» **Exercise aim**: What you return must be an exact copy of the lines in the listing below between the line holding "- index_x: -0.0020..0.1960" and the line holding "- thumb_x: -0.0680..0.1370", inclusive, and nothing more.

::::::::::

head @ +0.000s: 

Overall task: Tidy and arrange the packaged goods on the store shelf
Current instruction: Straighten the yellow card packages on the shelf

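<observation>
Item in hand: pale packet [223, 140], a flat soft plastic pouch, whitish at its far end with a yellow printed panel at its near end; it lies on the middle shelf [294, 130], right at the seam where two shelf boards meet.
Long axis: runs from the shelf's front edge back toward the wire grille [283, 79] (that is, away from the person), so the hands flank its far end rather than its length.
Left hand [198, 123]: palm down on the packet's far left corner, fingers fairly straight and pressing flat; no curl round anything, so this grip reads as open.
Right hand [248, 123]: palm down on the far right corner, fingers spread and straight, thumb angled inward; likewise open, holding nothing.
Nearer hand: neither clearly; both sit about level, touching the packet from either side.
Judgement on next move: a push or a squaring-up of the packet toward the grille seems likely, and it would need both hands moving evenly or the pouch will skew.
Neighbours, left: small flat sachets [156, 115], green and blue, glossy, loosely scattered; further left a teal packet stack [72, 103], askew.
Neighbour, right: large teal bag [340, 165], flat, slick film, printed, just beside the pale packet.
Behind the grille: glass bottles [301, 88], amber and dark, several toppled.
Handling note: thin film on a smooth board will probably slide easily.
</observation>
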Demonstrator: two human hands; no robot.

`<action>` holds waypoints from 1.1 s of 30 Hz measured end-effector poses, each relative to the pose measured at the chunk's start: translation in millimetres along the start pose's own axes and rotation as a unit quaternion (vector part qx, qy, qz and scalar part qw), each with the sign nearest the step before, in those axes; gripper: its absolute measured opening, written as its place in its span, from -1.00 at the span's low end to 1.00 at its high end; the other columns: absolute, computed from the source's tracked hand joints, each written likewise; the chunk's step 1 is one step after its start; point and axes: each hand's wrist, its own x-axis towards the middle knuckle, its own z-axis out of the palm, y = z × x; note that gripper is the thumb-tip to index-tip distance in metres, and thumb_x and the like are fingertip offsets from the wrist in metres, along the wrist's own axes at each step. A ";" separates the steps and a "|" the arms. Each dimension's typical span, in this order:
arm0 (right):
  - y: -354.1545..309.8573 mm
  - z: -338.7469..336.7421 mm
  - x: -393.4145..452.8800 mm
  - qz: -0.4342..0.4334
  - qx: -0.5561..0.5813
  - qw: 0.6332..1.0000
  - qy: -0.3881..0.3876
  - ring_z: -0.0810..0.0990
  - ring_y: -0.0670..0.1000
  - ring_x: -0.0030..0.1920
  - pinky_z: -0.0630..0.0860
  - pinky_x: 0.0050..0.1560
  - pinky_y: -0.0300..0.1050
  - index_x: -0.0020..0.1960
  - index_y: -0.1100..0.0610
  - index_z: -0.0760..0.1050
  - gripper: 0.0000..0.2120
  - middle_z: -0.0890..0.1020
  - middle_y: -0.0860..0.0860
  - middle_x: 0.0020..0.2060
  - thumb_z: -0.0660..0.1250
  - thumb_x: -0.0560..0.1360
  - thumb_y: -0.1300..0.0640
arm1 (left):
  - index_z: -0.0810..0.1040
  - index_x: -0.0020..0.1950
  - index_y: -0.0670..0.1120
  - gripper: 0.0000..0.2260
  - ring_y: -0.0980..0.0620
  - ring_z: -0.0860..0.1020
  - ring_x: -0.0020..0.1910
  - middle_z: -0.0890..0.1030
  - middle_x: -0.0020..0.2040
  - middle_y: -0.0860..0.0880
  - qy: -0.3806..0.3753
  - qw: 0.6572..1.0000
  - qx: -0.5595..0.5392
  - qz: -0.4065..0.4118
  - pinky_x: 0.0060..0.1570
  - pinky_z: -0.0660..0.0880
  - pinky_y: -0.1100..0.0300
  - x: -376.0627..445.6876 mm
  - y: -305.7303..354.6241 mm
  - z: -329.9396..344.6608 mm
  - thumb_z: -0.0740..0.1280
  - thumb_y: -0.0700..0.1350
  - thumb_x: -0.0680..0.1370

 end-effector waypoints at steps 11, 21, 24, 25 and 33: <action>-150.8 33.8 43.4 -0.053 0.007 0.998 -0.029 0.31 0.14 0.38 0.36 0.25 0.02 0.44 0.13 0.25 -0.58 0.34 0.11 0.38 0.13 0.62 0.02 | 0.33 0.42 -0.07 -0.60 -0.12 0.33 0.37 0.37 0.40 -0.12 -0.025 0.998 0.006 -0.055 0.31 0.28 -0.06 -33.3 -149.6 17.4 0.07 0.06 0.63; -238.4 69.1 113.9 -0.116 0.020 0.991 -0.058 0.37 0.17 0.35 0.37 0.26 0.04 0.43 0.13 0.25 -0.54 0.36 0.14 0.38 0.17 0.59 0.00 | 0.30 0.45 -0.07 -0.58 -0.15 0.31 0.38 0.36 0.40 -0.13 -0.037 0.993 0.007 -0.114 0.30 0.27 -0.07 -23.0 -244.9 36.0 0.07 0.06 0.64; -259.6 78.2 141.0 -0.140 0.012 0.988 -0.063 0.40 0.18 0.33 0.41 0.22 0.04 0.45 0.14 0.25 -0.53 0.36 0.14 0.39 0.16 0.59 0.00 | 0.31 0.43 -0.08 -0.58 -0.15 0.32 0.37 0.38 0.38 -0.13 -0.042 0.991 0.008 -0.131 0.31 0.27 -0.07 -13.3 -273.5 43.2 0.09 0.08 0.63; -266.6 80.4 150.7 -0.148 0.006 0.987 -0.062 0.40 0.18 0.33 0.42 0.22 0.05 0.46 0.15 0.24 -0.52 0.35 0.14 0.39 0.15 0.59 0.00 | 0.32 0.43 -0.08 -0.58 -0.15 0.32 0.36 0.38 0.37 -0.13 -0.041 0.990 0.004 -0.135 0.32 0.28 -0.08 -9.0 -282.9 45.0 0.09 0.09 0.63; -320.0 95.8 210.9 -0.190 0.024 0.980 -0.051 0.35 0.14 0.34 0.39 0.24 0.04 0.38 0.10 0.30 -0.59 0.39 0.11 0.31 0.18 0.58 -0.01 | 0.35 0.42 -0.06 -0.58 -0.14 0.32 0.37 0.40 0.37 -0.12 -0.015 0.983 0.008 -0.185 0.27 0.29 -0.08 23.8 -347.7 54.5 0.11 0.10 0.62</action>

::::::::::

» **Output of the exercise**:
  - index_x: -0.0020..0.1960
  - index_y: -0.1100..0.0610
  - index_z: -0.0760..0.1050
  - gripper: 0.0000..0.2120
  - middle_z: -0.0890..0.1020
  - middle_y: -0.0860..0.0860
  - middle_x: 0.0020..0.2060
  - thumb_z: -0.0660..0.1250
  - thumb_x: -0.0560..0.1360
  - thumb_y: -0.1300..0.0640
arm1 (left):
  - index_z: -0.0810..0.1040
  - index_x: -0.0020..0.1950
  - index_y: -0.0670..0.1120
  - gripper: 0.0000..0.2260
  - ring_y: -0.0980..0.0620
  - ring_z: -0.0860..0.1020
  - ring_x: -0.0020..0.1910
  - middle_z: -0.0890..0.1030
  - middle_x: -0.0020..0.2040
  - middle_y: -0.0860..0.0880
  - qy: -0.3806..0.3753
  - qw: 0.6572..1.0000
  - qx: -0.5595..0.5392
  - qz: -0.4065..0.4118
  - pinky_x: 0.0060..0.1570
  - pinky_z: -0.0660..0.0880
  - pinky_y: -0.1100..0.0300
  - x: -376.0627..445.6876 mm
  - y: -305.7303..354.6241 mm
  - z: -329.9396..344.6608 mm
  - thumb_z: -0.0740..0.1280
  - thumb_y: -0.0700..0.1350
  - thumb_x: -0.0680..0.1370

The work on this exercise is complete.